According to sources close to the project who spoke to the New York Times on condition of (quite ironically) anonymity, the app moves away from Facebook's encouragement of its users to share as much real information about themselves as possible.
Instead the app is designed to allow Facebook users to use multiple pseudonyms to discuss topics that they might not be comfortable talking about while using their real names.
The project is being led by Josh Miller, who joined Facebook when it acquired Branch for $15 million. Branch is a platform for hosting and participating in private invite only conversations, and it is thought that Facebook's new app could be an extension of this.
A recipe for trolling?
The app could also be taking a leafy from message boards and online communities such as Reddit which allow users to post subjects and participate in discussions using anonymous user names.
Exact details on the new app are scarce, and neither Facebook nor Miller would comment on the leaks. We still don't know how the app will integrate with Facebook (if at all), or if users will also be able to post photos and images anonymously.
There will be a lot of people watching how Facebook handles anonymous posting, with the social networking site already under scrutiny for how it can protect its users from online bullying and abuse.

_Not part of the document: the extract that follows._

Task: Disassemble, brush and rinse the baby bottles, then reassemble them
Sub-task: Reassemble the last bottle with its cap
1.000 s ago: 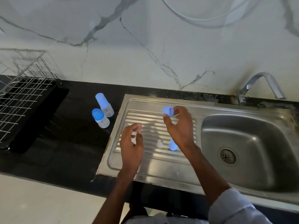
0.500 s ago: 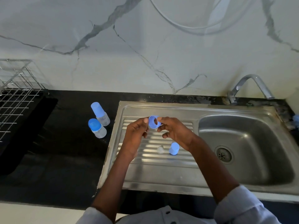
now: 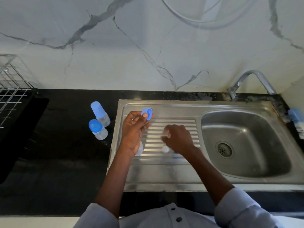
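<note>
- The left hand is raised over the back-left part of the drainboard, its fingers pinching a blue screw ring by the rim, opening turned toward the right.
- The right hand hangs low over the ridged middle of the drainboard with its fingers curled inward; something pale may be caught between them, but the blur is too strong for me to tell whether they grip anything.
- A small clear part, probably a teat, lies on the ridges just in front of the right hand, nearly touching its heel.
- A clear bottle body shows partly from under the left wrist, near the drainboard's left edge; its long axis cannot be read.
- 2 capped bottles stand upright on the black counter, just beside the sink unit's left edge and closer to the left hand.
- Judgement: this is still disassembly of the 1st bottle. The clear part lies toward the person from the right hand, so that hand is the nearer; the ring needs setting down before the left hand can reach left for the capped bottles.
- The basin and tap are at the right end, dry as far as I can see.
</note>
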Demonstrator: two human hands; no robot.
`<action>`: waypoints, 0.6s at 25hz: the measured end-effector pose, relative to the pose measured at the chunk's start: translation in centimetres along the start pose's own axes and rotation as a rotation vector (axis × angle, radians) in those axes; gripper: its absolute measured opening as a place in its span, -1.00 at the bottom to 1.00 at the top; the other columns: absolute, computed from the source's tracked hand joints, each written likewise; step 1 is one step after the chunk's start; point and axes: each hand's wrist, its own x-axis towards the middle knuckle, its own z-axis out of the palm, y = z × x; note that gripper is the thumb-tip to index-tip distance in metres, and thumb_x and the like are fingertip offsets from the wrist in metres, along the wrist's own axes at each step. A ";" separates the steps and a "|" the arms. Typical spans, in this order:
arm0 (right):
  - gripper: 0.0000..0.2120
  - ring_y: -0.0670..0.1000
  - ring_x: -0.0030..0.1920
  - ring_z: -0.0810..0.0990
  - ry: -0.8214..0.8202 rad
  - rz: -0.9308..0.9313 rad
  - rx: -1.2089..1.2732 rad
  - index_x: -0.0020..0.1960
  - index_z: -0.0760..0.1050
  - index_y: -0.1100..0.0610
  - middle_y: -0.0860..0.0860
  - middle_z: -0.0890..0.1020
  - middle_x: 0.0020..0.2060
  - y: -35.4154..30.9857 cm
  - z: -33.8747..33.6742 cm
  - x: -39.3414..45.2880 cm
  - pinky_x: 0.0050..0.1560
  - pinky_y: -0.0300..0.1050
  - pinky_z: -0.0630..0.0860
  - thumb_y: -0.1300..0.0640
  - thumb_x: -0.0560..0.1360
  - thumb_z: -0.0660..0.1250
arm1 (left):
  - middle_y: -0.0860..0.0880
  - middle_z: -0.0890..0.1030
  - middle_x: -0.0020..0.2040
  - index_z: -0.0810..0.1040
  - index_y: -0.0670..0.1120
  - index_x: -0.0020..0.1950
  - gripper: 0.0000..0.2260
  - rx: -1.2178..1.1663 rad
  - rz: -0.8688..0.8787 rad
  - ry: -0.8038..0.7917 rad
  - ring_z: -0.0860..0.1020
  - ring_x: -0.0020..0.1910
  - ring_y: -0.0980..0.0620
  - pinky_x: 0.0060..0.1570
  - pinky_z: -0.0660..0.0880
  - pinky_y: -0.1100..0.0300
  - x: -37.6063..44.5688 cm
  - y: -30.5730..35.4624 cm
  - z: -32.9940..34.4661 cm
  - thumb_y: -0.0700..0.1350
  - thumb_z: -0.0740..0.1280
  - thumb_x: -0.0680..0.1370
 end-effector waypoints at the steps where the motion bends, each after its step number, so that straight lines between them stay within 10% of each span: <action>1: -0.71 0.11 0.23 0.52 -0.064 -0.040 -0.263 0.20 0.59 -0.01 0.00 0.64 0.13 0.4 0.8 -0.2 0.21 0.07 0.43 -0.10 0.53 0.41 | -0.32 0.62 0.27 0.49 -0.23 0.23 -0.82 -0.004 0.007 -0.004 0.60 0.27 -0.34 0.31 0.46 -0.17 0.2 0.3 -0.2 -0.26 0.35 0.63; 9: -0.77 0.12 0.16 0.57 -0.126 -0.011 -0.526 0.16 0.58 0.01 0.00 0.66 0.05 -0.2 4.4 -0.1 0.24 0.14 0.32 0.15 0.53 0.31 | -0.13 0.68 0.21 0.56 -0.11 0.33 -0.65 0.091 0.064 -0.041 0.67 0.19 -0.21 0.19 0.60 0.04 1.1 0.5 -1.2 -0.13 0.47 0.56; 13: -0.80 0.12 0.13 0.59 0.258 -0.042 -0.171 0.18 0.62 0.01 -0.03 0.67 0.07 -1.1 1.4 -0.4 0.16 0.08 0.41 0.07 0.59 0.34 | 0.09 0.63 0.14 0.59 0.02 0.22 -0.69 1.047 0.693 0.079 0.59 0.09 0.11 0.12 0.51 0.20 2.6 0.4 -1.0 -0.10 0.55 0.51; 15: -0.86 0.14 0.01 0.61 0.549 -0.113 -0.011 0.11 0.64 0.04 -0.02 0.67 -0.01 -1.6 -1.1 -0.6 0.03 0.06 0.46 0.06 0.59 0.38 | 0.07 0.64 0.10 0.61 0.03 0.19 -0.67 1.075 0.528 0.155 0.60 0.08 0.07 0.11 0.53 0.16 3.2 1.0 0.4 -0.02 0.57 0.48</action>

And of course, there is a worry that allowing people to post anonymously behind a user name may encourage online harassment.
It's clear that Facebook is aware of these concerns, with Chris Cox, the chief product officer for Facebook, writing in a blog post that "The stories of mass impersonation, trolling, domestic abuse, and higher rates of bullying and intolerance are oftentimes the result of people hiding behind fake names, and it's both terrifying and sad".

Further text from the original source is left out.